I wanted to include in my initial analysis :
- shannon entropy calculation (just for fun)
- pos tagging and comparing sentence structures (I also developed my own pos tagger for french and sentence structure, first based on Markovian improbability calculations (same method as used in rainbow hashtables for breaking password hashes https://www.sstic.org/media/SSTIC2011/SSTIC-actes/rainbow_tables_probabilistes/SSTIC2011-Slides-rainbow_tables_probabilistes-schneider.pdf), and now based on recurrent neural networks. I know of no public pos tagger in french. It is also now implemented in an AI capable of breaking down sentences into actions, and manipulating and learning abstract objects)
- co-occurence matrices or some kind of word2vec (maybe gloVe, as I liked the concept and always wanted to use it)
- each speaker’s community analysis based on social media (and a hashtag), with a tfidf analysis of tweets and k-means algorithm for clustering them. A screenshot example of the visualisations I developed with d3js : https://gyazo.com/39333aed5484a55af152ac2b96b8fa5d
There are two things that, in my opinion, you failed to understand :
- Your mistake : a mind projection fallacy : https://en.wikipedia.org/wiki/Mind_projection_fallacy
The only thing you saw from this post is the success it had, thus upsetting you for the misnomer title. Maybe I left open doors and shortcuts in the analysis because I did not think it would have this success. Don’t you think it is plausible ? This is also how you thought you could evaluate my skills, which are just fine by the way. While you judge one person by one produced content (which is also the first, considering that this article is the first one I wrote), I still hope (and think) that people don’t judge you on only one thing.

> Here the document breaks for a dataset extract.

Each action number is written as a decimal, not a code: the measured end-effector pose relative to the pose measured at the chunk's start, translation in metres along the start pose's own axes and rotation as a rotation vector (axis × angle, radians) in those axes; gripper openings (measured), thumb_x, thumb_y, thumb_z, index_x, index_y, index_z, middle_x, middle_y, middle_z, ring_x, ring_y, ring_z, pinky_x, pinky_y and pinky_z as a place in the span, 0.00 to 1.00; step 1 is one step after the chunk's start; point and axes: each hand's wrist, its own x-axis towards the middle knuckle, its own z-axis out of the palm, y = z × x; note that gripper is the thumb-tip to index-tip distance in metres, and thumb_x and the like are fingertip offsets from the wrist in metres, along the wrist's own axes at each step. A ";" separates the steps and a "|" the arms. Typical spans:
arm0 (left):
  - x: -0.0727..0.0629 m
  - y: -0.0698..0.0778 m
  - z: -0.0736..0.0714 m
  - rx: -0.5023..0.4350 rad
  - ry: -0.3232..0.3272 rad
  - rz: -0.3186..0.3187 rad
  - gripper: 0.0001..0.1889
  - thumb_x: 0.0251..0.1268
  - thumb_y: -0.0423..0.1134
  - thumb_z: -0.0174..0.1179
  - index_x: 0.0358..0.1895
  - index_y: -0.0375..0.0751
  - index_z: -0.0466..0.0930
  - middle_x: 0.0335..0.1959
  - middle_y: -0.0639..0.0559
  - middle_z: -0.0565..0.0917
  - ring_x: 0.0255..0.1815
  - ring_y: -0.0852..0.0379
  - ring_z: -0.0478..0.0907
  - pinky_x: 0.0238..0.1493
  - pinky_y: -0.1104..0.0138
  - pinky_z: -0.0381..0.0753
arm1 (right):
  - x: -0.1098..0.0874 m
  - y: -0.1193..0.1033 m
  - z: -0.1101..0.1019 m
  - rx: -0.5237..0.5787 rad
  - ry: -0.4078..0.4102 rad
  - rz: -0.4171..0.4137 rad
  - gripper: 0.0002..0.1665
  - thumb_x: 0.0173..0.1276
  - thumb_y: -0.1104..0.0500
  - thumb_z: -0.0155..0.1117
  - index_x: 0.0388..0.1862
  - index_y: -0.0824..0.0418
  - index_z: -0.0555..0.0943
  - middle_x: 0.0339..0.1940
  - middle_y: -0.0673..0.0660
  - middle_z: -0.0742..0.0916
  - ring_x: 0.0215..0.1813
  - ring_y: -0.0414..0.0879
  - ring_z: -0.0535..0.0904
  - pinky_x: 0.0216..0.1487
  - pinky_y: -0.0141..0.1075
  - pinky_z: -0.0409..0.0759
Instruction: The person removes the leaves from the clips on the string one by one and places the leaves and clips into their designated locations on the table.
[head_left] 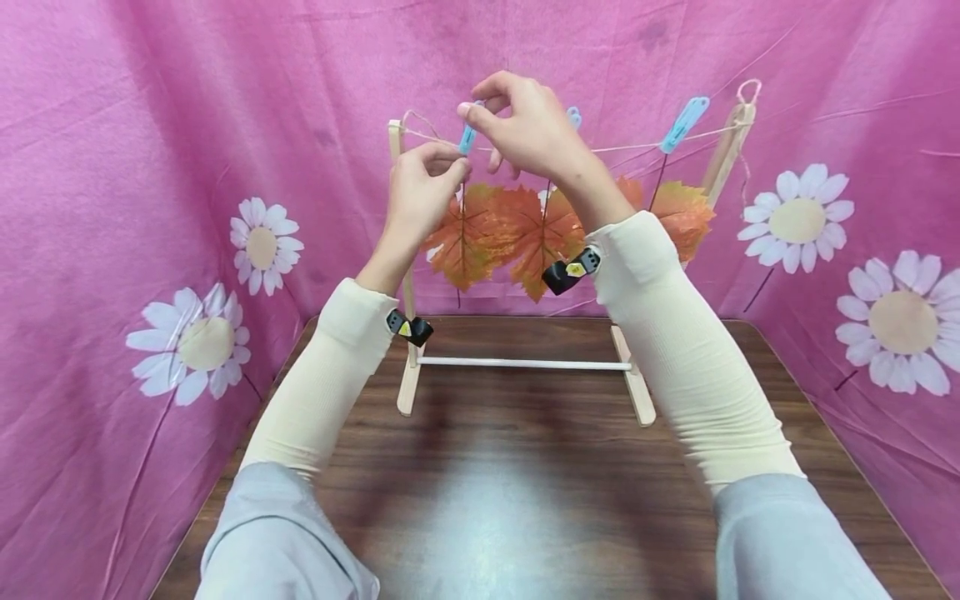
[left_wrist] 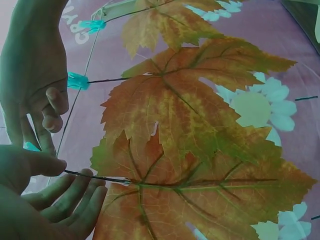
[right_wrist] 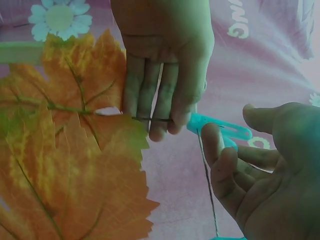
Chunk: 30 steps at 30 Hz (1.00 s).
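Observation:
My left hand pinches the dark stem of an orange artificial maple leaf between thumb and fingers, just below a blue clothespin. That clothespin stands upright on the string, its lower end at the stem's top. Around its upper end is my right hand; in the right wrist view the thumb stands apart from the clothespin and the fingers lie loosely bent beside it. Farther right, two more blue clothespins on the string hold leaves by their stems.
The string runs between two wooden posts of a rack with flat wooden feet and a white crossbar. It stands on a dark wooden table. Pink cloth with white daisies hangs behind and at both sides.

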 end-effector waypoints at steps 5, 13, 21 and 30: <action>0.002 -0.003 0.003 -0.091 0.001 0.018 0.08 0.73 0.32 0.63 0.46 0.31 0.88 0.36 0.45 0.91 0.35 0.64 0.86 0.42 0.73 0.85 | 0.001 0.001 0.005 0.028 0.027 -0.019 0.27 0.83 0.45 0.60 0.73 0.54 0.77 0.64 0.54 0.86 0.26 0.39 0.87 0.23 0.28 0.82; 0.000 -0.005 0.003 -0.210 -0.002 -0.013 0.06 0.74 0.29 0.61 0.40 0.30 0.87 0.27 0.52 0.88 0.30 0.62 0.87 0.40 0.70 0.92 | 0.001 0.001 0.008 0.071 0.044 0.002 0.29 0.80 0.45 0.64 0.73 0.56 0.77 0.66 0.57 0.86 0.24 0.37 0.85 0.23 0.28 0.82; 0.001 -0.004 0.003 -0.236 0.011 -0.007 0.07 0.74 0.29 0.62 0.43 0.27 0.88 0.28 0.52 0.89 0.30 0.62 0.88 0.40 0.68 0.92 | 0.004 0.002 0.008 0.178 0.095 0.032 0.24 0.77 0.50 0.70 0.65 0.59 0.81 0.56 0.55 0.89 0.18 0.38 0.82 0.17 0.26 0.76; 0.001 -0.004 0.002 -0.242 0.029 -0.006 0.05 0.72 0.28 0.63 0.40 0.32 0.88 0.26 0.54 0.88 0.29 0.63 0.87 0.39 0.69 0.92 | 0.005 0.001 0.008 0.202 0.112 0.070 0.21 0.74 0.51 0.74 0.60 0.58 0.82 0.40 0.46 0.87 0.14 0.39 0.76 0.14 0.27 0.73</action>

- When I was developping my own sentiment analysis API, I realized that the simplest features accounted for the vast, VAST, majority of the success rate. Details and fine tuning occurred while I was investigating with pos tagging for example, where it “only” (it is still huge) added 1% of success rate. The way to read this article is not to have a complex and full analysis of the debate, this article has to be read like you read an online medium article of 7 min long, which it is… Also, complexity does not mean truth. Gratuitous complexity is the reflex of anyone eager to show how smart he is, and it always fails to impress. This analysis does reveal interesting things, you just “wish” that it does not. Or at least, this is what I get from reading your comment. Comparing a debate with exotic languages is not just out of point, it is also plain stupid. Vocabulary size, personal word use, sentence length : these features will account for the majority of what you perceive as a listener, at least in the context of which I have written in this article. It is time and time again proven when other features are introduced in machine learning algorithms.

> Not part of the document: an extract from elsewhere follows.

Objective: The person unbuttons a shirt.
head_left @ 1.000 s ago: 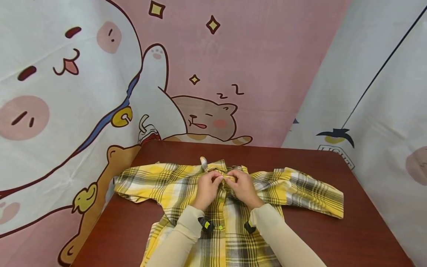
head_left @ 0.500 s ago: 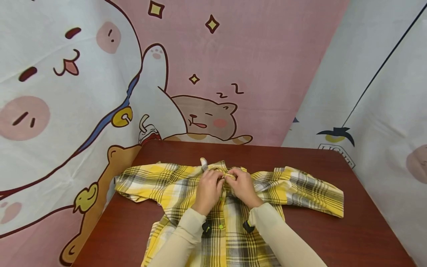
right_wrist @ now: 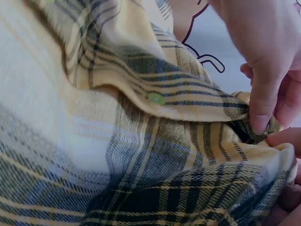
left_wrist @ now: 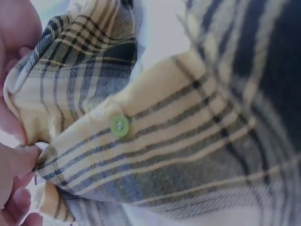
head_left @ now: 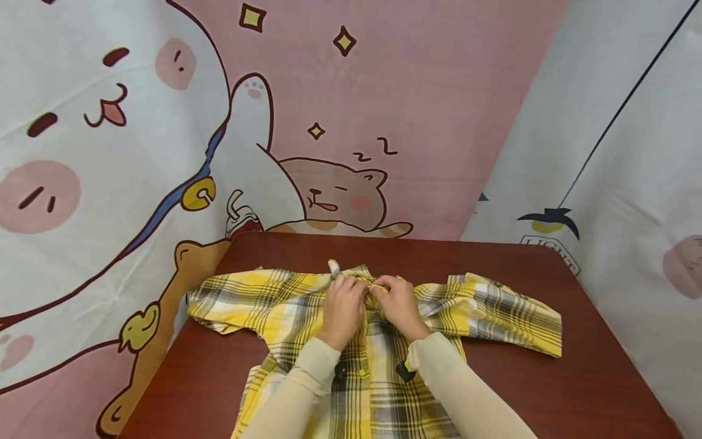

If you failed to see the derisory and provocative aspect of this article, you failed to understand that everything you will read on the subject (politics, Trump, Clinton) will be biased, not perfectly scientific. I guess I thought people would have understood that before making general and mean judgements about people’s skills or the article. My guess was wrong. Luckily, the majority of the readers grasped that.
With that in mind, re-read your own words :
“ I’m sure you have some skill, some knowledge, some thing that you can do that is of value to someone. You don’t need to lie and claim that you are anything other than what you are. It is a form of identity theft, a form of fraud when you claim credentials you do not possess.”
No need for an analysis to see that the first sentence is pure, nauseous condescendance. The second one is utterly false : I did not claim anything, you just imagined I had. The third sentence just shows how you misunderstood the context of this article. Your words, sir, are exaggerated. This is a Medium article, not a university lecture. I never claimed to make a lecture. If you think that, read again. If you still think that, read again.
By the way, I can link to wiki articles too :
LDA and hidden Markov models, as listed in the wiki article, are my daily routine. In conclusion, I feel no shame in adding a simple “Semantics” in the title of my article.